■ **WHAT THE EXERCISE ASKS**: Write out the whole listing again, exactly as given.

■ **DATASET EXTRACT**:

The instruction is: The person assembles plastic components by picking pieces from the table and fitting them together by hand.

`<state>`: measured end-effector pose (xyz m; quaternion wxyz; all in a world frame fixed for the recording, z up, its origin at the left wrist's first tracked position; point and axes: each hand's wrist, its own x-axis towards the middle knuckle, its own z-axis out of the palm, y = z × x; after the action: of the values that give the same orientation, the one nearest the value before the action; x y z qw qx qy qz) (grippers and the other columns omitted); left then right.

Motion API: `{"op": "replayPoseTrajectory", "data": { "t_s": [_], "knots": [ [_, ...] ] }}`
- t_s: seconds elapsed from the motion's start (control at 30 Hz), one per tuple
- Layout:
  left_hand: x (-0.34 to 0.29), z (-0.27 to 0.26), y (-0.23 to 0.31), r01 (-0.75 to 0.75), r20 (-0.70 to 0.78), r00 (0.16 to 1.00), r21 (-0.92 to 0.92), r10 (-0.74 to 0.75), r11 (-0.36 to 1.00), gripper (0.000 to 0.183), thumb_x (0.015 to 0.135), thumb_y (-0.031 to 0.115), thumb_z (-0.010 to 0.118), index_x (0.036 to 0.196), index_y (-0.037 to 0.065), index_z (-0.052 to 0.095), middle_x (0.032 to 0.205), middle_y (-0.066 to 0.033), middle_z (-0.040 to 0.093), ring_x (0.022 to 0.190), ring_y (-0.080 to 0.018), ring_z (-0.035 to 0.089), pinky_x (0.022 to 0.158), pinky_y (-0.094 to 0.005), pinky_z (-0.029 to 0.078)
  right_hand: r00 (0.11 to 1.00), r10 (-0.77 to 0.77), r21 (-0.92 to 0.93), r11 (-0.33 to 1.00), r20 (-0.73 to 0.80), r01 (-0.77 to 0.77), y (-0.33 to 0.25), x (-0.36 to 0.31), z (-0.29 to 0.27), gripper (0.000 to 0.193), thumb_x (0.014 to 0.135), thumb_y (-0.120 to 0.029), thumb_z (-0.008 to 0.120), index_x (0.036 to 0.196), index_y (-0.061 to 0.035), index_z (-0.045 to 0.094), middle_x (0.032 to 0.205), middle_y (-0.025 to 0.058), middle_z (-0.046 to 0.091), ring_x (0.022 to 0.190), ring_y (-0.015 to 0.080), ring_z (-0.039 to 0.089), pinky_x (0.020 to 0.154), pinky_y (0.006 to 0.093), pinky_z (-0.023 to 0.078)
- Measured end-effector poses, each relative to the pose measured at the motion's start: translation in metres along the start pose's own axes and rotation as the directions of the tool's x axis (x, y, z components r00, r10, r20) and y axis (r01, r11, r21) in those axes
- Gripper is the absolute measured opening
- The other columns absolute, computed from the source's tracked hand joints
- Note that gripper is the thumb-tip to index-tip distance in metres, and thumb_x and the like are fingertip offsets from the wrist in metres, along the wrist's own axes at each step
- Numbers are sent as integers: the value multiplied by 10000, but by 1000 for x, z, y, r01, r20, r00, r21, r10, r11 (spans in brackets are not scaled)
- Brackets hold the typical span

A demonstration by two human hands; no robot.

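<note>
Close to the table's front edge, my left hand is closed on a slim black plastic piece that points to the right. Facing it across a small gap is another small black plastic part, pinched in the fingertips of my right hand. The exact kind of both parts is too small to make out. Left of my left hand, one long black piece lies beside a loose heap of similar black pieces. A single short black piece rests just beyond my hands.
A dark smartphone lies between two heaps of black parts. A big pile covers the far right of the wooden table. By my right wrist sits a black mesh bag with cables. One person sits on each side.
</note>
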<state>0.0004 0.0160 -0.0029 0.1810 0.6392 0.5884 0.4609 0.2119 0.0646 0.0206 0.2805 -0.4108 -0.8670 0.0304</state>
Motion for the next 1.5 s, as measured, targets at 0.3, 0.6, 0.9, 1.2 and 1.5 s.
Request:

■ **ANSWER SECTION**:
The instruction is: The person assembles plastic components by picking pieces from the table and fitting them together by hand.

`<state>`: measured end-effector pose (xyz m; quaternion wxyz; all in a world frame fixed for the recording, z up, its origin at the left wrist's first tracked position; point and axes: each hand's wrist, its own x-axis towards the middle knuckle, its own z-axis out of the palm, y = z × x; after the action: of the values that give the same orientation, the one nearest the value before the action; x y z qw qx qy qz) (grippers and the other columns omitted); left then right.

Motion API: `{"op": "replayPoseTrajectory", "data": { "t_s": [_], "knots": [ [_, ...] ] }}`
- t_s: seconds elapsed from the motion's start (control at 30 Hz), one per tuple
- Layout:
  left_hand: x (-0.34 to 0.29), z (-0.27 to 0.26), y (-0.23 to 0.31), r01 (-0.75 to 0.75), r20 (-0.70 to 0.78), r00 (0.16 to 1.00), r21 (-0.92 to 0.92), r10 (-0.74 to 0.75), r11 (-0.36 to 1.00), gripper (0.000 to 0.183), thumb_x (0.015 to 0.135), thumb_y (-0.031 to 0.115), thumb_z (-0.010 to 0.118), index_x (0.036 to 0.196), index_y (-0.037 to 0.065), index_z (-0.052 to 0.095), middle_x (0.032 to 0.205), middle_y (-0.066 to 0.033), middle_z (-0.040 to 0.093), ring_x (0.022 to 0.190), ring_y (-0.080 to 0.018), ring_z (-0.035 to 0.089), pinky_x (0.022 to 0.158), pinky_y (-0.094 to 0.005), pinky_z (-0.029 to 0.078)
  right_hand: r00 (0.11 to 1.00), r10 (-0.77 to 0.77), r21 (-0.92 to 0.93), r11 (-0.33 to 1.00), r20 (-0.73 to 0.80), r01 (-0.77 to 0.77), y (-0.33 to 0.25), x (-0.36 to 0.31), z (-0.29 to 0.27), gripper (0.000 to 0.193), thumb_x (0.014 to 0.135), thumb_y (-0.120 to 0.029), thumb_z (-0.008 to 0.120), index_x (0.036 to 0.196), index_y (-0.061 to 0.035), index_z (-0.045 to 0.094), middle_x (0.032 to 0.205), middle_y (-0.025 to 0.058), middle_z (-0.046 to 0.091), ring_x (0.022 to 0.190), ring_y (-0.015 to 0.080), ring_z (-0.039 to 0.089), pinky_x (0.020 to 0.154), pinky_y (0.006 to 0.093), pinky_z (-0.023 to 0.078)
- Measured end-effector poses, each relative to the pose measured at the motion's start: translation in metres along the start pose's own axes and rotation as the directions of the tool's x axis (x, y, z components r00, r10, r20) and y axis (r01, r11, r21) in those axes
- Gripper is the absolute measured opening
- The other columns absolute, computed from the source's tracked hand joints
- Note that gripper is the thumb-tip to index-tip distance in metres, and thumb_x and the like are fingertip offsets from the wrist in metres, along the wrist's own axes at each step
- Numbers are sent as integers: the value multiplied by 10000, but by 1000 for x, z, y, r01, r20, r00, r21, r10, r11 (spans in brackets are not scaled)
- Brackets hold the typical span

A demonstration by two human hands; no robot.

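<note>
Close to the table's front edge, my left hand is closed on a slim black plastic piece that points to the right. Facing it across a small gap is another small black plastic part, pinched in the fingertips of my right hand. The exact kind of both parts is too small to make out. Left of my left hand, one long black piece lies beside a loose heap of similar black pieces. A single short black piece rests just beyond my hands.
A dark smartphone lies between two heaps of black parts. A big pile covers the far right of the wooden table. By my right wrist sits a black mesh bag with cables. One person sits on each side.
</note>
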<state>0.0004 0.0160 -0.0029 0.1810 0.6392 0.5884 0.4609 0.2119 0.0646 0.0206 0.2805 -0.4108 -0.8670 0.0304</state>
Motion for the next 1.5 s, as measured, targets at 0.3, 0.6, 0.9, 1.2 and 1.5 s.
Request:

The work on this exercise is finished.